A Comparison of Three Regimens of Acute Pain Management: Methoxyflurane; Intranasal Fentanyl; Intravenous Morphine

NCT05137184 · Status: COMPLETED · Phase: PHASE3 · Type: INTERVENTIONAL · Enrollment: 338

Last updated 2023-11-14

No results posted yet for this study

Summary

The study rationale is to provide evidence for early, safe and effective pain management in the ambulance service with non-invasive and fast acting analgesics. Low-dose methoxyflurane and intranasal fentanyl are non-invasive medications that are well-suited for use by ambulance personnel under difficult pre-hospital settings. This is a randomized, controlled, open label, three-arm, non-inferiority, phase 3 drug trial performed in the ambulance service. The randomization will be 1:1:1 to the three treatment groups.

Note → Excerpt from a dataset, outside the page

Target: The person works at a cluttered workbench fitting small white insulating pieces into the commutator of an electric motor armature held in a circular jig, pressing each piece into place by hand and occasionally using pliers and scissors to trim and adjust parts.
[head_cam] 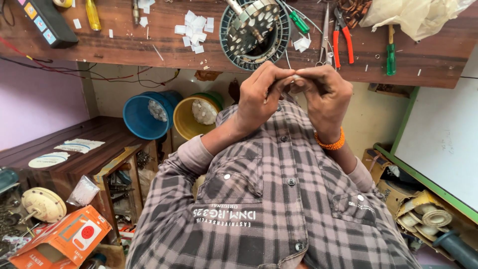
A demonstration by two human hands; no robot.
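Near the upper middle of the frame, the left hand (261, 97) and right hand (323, 97) meet fingertip to fingertip, fingers pinched narrow on a small white piece (297, 78). Just above them a round motor stator (255, 32) lies on the wooden bench (124, 45).

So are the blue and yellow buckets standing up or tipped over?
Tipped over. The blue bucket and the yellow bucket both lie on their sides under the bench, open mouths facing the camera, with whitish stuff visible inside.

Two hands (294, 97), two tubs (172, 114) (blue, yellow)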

Patients 18 years or older with acute pain with Numeric Rating Scale (NRS) ≥4 with normal physiology and capable of giving informed consent will be included null hypothesis (H0) (tested in hierarchic order a-b-c):

1. Methoxyflurane regimen is inferior to intranasal fentanyl regimen or
2. Methoxyflurane regimen is inferior to IV morphine regimen or
3. Intranasal fentanyl regimen is inferior to IV morphine regimen for treating moderate to severe pain, measured by reduction in Numeric Rating Scale (NRS) 10 minutes after administration.

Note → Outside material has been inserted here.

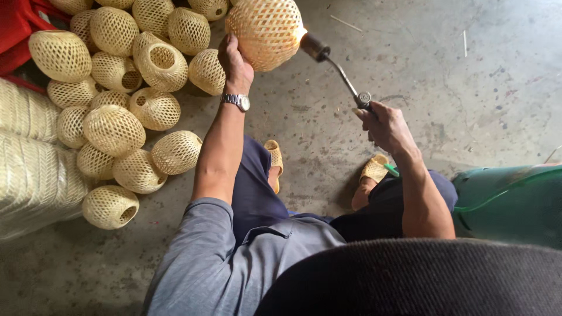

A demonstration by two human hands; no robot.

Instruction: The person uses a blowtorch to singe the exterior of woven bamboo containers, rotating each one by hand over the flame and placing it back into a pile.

The study duration for each participant will be from ambulance scene arrival to patient handover in emergency department.

Number of participants: Patient enrolment until successful inclusion of 270 per protocol patients.

Primary endpoint is change in NRS from before administration (t0) to 10 minutes after start of administration (t10).

The study intervention is one of the three IMPs:

* Methoxyflurane: 3 ml inhalation, can be repeated once to a total dose of 6 ml.
* Fentanyl intranasal spray: 100 µg IntraNasal, (patients \>70 years 50 µg), can be repeated to maximum total dose 500 µg IN.
* Morphine hydrochloride intravenous: 0.1 mg/kg IV (patients \>70 years or fragile 0.05 mg/kg IV), can be repeated to a maximum total dose 0.5 mg/kg IV.

Rescue analgesia is all analgesics other than the allocated IMP. If rescue medication is administered before the assessment of primary endpoint at 10 minutes, the patient will not be part of the per-protocol analysis.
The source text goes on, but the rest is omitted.